Exercise prompt =>
Everything from the first line of the material below through the line containing "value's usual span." is to be printed exactly, and nothing more.

Data in this exercise =>
______
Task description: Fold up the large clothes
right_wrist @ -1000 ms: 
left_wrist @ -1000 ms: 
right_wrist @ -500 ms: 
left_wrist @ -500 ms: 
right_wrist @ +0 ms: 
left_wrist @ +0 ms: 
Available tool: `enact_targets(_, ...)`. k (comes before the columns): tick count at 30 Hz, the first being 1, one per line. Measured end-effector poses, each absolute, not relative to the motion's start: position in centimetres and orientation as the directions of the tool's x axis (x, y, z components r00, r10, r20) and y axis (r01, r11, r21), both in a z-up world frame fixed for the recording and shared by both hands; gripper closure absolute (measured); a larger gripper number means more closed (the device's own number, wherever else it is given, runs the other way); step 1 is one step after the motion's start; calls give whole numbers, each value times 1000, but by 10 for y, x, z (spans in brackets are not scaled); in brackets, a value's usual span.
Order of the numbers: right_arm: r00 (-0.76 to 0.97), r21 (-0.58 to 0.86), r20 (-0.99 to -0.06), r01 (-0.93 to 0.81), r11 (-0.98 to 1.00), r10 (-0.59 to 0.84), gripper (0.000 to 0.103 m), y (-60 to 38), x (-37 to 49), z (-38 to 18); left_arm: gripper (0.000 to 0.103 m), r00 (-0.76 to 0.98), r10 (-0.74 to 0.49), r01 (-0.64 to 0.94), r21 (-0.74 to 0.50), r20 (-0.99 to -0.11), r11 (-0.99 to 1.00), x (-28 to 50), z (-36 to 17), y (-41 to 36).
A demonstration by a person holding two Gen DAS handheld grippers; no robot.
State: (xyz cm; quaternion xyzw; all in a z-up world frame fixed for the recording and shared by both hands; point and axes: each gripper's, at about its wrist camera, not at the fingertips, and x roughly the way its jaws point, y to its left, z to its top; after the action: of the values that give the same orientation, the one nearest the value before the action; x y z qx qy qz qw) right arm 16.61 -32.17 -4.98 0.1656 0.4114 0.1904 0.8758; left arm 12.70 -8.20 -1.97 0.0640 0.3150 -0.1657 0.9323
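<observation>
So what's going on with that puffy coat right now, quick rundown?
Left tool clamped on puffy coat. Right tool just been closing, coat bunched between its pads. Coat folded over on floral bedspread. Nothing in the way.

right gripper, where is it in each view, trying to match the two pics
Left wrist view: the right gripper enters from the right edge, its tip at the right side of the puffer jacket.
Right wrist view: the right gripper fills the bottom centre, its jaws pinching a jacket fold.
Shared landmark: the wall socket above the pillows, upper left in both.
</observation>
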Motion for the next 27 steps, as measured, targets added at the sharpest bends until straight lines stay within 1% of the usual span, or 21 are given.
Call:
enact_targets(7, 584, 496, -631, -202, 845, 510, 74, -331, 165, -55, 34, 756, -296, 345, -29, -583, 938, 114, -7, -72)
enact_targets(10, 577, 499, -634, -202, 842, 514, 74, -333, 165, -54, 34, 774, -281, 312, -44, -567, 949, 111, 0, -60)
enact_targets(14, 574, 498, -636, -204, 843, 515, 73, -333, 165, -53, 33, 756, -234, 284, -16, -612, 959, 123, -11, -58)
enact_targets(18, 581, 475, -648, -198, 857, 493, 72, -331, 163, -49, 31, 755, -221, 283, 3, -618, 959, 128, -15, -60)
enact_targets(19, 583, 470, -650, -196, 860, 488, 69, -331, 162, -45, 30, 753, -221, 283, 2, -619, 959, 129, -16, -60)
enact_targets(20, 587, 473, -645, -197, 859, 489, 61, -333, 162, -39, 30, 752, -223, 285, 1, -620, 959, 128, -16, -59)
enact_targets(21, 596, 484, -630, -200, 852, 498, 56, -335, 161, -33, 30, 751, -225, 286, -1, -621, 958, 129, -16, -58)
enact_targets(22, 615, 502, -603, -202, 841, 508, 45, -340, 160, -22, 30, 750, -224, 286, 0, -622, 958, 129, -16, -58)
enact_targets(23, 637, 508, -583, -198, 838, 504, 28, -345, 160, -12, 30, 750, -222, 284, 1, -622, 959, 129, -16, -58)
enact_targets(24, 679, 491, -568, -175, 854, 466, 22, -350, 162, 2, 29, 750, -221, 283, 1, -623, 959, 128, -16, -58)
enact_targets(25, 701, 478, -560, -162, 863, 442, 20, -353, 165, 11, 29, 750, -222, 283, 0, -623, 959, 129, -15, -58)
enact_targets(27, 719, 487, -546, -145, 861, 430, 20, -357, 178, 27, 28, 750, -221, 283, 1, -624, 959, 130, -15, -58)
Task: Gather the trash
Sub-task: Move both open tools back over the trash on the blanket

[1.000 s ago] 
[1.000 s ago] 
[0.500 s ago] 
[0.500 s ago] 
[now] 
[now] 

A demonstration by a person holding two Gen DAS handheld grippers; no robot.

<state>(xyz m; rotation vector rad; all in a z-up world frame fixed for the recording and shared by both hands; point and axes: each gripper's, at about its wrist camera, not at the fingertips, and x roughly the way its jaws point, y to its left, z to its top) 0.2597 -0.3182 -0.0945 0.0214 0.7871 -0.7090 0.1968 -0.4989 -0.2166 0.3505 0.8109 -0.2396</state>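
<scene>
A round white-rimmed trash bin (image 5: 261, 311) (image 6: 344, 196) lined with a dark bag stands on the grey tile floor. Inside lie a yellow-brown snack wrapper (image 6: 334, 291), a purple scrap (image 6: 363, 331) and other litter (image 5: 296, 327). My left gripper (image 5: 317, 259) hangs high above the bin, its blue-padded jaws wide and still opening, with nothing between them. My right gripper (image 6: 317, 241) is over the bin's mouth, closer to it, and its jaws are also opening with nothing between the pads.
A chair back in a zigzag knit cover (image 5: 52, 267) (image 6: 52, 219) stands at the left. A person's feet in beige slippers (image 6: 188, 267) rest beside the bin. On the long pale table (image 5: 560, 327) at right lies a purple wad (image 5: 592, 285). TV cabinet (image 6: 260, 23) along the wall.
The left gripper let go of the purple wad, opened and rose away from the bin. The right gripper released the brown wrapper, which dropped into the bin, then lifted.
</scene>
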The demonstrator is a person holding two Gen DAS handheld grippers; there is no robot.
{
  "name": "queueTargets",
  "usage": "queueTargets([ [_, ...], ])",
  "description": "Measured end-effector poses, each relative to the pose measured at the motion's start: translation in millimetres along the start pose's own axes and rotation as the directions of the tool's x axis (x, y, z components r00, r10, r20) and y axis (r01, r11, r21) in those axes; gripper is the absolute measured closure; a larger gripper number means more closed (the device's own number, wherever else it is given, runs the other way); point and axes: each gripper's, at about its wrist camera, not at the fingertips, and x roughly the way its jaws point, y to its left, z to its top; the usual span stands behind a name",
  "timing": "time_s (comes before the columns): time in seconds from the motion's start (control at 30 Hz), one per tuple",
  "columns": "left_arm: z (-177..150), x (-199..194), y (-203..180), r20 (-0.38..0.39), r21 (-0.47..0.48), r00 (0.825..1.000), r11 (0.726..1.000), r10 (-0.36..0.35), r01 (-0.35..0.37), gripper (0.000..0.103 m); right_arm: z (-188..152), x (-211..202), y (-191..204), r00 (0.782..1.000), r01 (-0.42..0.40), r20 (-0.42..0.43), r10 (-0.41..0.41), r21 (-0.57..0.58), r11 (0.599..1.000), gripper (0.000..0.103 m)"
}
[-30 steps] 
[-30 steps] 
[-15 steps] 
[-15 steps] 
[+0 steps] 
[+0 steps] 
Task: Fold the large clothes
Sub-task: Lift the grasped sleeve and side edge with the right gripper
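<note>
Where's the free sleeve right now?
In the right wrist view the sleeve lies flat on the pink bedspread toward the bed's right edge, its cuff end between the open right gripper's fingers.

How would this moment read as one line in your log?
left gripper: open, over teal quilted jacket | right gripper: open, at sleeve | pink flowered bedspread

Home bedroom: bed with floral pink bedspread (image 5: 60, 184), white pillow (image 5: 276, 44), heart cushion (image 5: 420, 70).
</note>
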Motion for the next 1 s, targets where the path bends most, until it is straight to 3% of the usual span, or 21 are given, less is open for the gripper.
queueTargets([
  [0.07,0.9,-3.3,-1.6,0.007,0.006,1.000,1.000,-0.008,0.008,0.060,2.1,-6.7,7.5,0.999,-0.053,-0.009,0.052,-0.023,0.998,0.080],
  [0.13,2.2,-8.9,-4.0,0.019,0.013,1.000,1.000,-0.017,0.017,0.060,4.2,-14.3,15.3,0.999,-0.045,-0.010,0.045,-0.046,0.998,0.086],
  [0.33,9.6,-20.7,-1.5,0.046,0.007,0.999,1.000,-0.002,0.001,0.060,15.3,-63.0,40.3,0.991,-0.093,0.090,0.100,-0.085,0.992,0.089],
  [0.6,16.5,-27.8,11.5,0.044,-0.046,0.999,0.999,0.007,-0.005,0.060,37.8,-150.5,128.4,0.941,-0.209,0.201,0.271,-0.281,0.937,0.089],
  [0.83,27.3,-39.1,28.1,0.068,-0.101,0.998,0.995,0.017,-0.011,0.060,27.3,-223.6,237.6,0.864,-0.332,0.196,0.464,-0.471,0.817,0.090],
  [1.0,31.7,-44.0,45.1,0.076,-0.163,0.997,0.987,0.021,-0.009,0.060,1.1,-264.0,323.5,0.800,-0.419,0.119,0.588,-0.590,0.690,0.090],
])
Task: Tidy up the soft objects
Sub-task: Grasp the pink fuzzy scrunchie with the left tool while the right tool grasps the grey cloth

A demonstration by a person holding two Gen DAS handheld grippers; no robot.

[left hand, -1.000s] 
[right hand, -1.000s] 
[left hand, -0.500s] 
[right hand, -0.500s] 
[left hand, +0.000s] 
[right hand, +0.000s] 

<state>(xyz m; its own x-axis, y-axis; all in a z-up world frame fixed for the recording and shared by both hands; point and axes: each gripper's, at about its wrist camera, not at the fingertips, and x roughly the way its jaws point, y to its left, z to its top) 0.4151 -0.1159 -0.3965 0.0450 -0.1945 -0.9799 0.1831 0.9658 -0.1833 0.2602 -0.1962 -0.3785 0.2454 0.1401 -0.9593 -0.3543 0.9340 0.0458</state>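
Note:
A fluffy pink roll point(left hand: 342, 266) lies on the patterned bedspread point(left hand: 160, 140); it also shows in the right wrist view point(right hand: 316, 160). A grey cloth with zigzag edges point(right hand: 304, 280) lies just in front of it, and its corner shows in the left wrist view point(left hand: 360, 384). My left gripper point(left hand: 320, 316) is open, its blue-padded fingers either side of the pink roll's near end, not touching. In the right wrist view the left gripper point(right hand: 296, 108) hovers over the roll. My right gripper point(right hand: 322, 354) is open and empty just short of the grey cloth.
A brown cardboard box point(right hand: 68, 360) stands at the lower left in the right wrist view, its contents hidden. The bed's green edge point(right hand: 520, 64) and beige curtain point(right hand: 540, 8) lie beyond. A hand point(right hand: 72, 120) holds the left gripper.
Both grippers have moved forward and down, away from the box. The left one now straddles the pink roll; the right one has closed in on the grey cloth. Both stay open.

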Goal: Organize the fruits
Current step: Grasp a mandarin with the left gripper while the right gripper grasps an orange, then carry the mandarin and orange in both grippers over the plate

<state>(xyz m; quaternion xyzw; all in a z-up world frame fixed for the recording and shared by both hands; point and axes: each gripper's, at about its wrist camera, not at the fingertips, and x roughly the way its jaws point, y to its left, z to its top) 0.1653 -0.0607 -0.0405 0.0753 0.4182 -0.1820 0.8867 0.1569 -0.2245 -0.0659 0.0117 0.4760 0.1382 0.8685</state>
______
The answer =>
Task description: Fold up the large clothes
right_wrist @ -1000 ms: 
left_wrist @ -1000 ms: 
right_wrist @ -500 ms: 
left_wrist @ -500 ms: 
right_wrist @ +0 ms: 
left_wrist @ +0 ms: 
Available tool: `enact_targets(_, ...)`. k (comes before the columns): tick count at 30 Hz, the first being 1, one per line. Measured end-effector poses, each absolute, not relative to the motion's start: position in centimetres and orientation as the directions of the tool's x axis (x, y, z components r00, r10, r20) and y axis (r01, r11, r21), both in a z-up world frame fixed for the recording and shared by both hands; gripper closure absolute (measured); a larger gripper number means more closed (the device's own number, wherever else it is given, runs the other way); step 1 is one step after the motion's start; calls give whole numbers, each value times 1000, but by 10 for y, x, z (spans in brackets are not scaled); in brackets, a value's usual span.

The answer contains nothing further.